Toronto’s are under contract and repairs are part of that contract. So why switch to something different when you don’t have to pay for the repairs due to vandalism?

I mean, it’s dumb, but I get it.
 
Toronto’s are under contract and repairs are part of that contract. So why switch to something different when you don’t have to pay for the repairs due to vandalism?

I mean, it’s dumb, but I get it.
Cost is one factor. But the vandalism brings bad press, and bad press is what leads to Doug Ford yapping about stuff.
 
STOP signs seem to be a suggestion these days. I was crossing a street recently and this Karen in her Tesla Model S, rolled through the stop sign up to my kneecaps as i was crossing! I looked over at her and she sarcastically does the "come on hurry up" wave, i flipped her the bird and she rolled down the window and screamed at me lol. I guess she was in a big hurry to sit in traffic lol
On a related note, I wouldn't mind if the city banned right turns on red. Folks never stop, they just roll through and turn. Can't count how many times i've seen pedestrians almost get killed.
 
On a related note, I wouldn't mind if the city banned right turns on red. Folks never stop, they just roll through and turn. Can't count how many times i've seen pedestrians almost get killed.
Serious near-misses most often involve vehicles turning right, accounting for 55 per cent of pedestrian and 50 per cent of cyclist conflicts. Left-turning cars are responsible for over a third of the incidents, affecting 34 per cent of pedestrians and 36 per cent of cyclists. Only 11 per cent of conflicts involve vehicles travelling straight. According to the City of Ottawa, 54 per cent of all fatal or major injuries in the city between 2019 and 2023 occurred at or near an intersection.
 
Looks like the Republicans in the USA are copying Doug Ford's desires....
Republicans in Washington are harnessing the gripes of speeding suburban drivers across the nation with a new proposal to defund the 26-year-old traffic enforcement camera program in the nation's capital and override the city's law banning right turns on red.

What else does Doug Ford have up his sleeves?

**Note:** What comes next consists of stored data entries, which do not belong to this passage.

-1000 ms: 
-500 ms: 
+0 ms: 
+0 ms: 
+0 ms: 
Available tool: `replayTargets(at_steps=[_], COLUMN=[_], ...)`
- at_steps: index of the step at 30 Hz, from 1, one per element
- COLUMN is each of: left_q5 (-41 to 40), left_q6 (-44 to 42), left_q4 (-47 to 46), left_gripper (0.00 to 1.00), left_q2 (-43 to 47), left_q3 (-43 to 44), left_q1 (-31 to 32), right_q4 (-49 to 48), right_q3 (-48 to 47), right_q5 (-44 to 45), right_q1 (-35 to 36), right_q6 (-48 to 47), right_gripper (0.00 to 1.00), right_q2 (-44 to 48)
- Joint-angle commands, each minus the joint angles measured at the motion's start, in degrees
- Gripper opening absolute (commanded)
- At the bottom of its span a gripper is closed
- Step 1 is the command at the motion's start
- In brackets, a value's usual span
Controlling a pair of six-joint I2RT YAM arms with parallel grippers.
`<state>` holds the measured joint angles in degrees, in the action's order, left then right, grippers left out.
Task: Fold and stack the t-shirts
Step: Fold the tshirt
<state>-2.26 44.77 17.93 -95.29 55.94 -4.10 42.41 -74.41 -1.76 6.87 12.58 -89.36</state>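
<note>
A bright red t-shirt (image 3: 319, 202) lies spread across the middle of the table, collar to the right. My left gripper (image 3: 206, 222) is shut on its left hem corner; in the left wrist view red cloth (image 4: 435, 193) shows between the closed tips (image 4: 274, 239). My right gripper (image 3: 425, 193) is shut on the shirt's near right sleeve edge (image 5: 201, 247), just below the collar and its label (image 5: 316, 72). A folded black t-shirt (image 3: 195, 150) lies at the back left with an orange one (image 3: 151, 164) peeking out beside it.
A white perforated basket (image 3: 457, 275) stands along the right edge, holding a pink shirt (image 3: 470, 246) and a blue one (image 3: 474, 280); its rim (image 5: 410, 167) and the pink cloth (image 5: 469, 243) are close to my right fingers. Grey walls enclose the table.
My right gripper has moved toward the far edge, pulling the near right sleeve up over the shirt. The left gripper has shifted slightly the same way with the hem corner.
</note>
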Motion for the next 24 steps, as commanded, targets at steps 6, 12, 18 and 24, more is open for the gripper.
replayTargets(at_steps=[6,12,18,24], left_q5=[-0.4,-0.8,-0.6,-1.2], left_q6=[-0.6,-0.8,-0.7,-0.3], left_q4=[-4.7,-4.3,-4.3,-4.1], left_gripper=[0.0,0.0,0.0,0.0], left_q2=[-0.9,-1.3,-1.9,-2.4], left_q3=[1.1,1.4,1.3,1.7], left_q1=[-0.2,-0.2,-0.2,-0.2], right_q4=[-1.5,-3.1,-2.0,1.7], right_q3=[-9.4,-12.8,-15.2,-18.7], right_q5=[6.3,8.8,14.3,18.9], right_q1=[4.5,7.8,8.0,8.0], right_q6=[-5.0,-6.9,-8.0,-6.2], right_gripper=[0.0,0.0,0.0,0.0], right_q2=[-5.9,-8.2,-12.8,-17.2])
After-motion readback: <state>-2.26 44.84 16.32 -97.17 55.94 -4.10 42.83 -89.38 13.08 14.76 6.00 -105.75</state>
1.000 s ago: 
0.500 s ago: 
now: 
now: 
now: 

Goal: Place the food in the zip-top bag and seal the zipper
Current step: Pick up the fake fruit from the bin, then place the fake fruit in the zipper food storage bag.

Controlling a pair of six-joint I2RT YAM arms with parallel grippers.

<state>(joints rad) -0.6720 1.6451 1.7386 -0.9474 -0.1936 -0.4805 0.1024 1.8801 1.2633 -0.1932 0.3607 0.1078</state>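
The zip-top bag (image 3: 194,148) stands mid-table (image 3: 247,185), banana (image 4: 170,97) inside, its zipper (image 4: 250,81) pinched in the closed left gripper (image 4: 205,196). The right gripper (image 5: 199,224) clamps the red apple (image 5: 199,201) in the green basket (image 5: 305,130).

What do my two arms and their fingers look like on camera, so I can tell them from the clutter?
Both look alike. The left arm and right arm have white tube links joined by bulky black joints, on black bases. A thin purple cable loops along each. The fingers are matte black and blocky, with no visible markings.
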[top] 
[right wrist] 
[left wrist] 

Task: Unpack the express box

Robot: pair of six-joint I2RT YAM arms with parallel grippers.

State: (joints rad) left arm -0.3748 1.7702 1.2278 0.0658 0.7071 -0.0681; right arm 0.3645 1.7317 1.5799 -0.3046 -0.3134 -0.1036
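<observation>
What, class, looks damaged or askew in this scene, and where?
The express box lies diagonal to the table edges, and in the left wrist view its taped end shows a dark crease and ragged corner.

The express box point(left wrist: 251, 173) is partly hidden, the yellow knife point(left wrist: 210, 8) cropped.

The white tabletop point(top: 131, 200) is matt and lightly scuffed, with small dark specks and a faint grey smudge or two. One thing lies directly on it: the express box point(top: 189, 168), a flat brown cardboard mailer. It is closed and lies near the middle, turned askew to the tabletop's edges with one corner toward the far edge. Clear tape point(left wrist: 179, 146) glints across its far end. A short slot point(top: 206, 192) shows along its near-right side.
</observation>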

Speed, red light, stop sign, school bus stop-arm and bus priority enforcement cameras have been a longtime bugaboo of the House GOP, whose members pushed a similar provision in 2023 that failed to become law. Trump's latest intervention in the city's self-governance in the name of public safety breathed new life into the effort, say Washingtonians.

See https://usa.streetsblog.org/2025/09/10/republicans-target-d-c-traffic-cameras-and-right-on-red-ban-amid-trump-takeover
 
Today at a media event, Doug Ford, in response to a Crown Royal bottler closing down Ontario plant, shifting some operations to U.S., said "A message to the CEO in France, you hurt my people, I'm gonna hurt you." and then after he literally pulled out a bottle, turned it upside down and poured it out as he said, "This is what I think about Crown Royal. That's what they could do and I think everyone else should do the same thing"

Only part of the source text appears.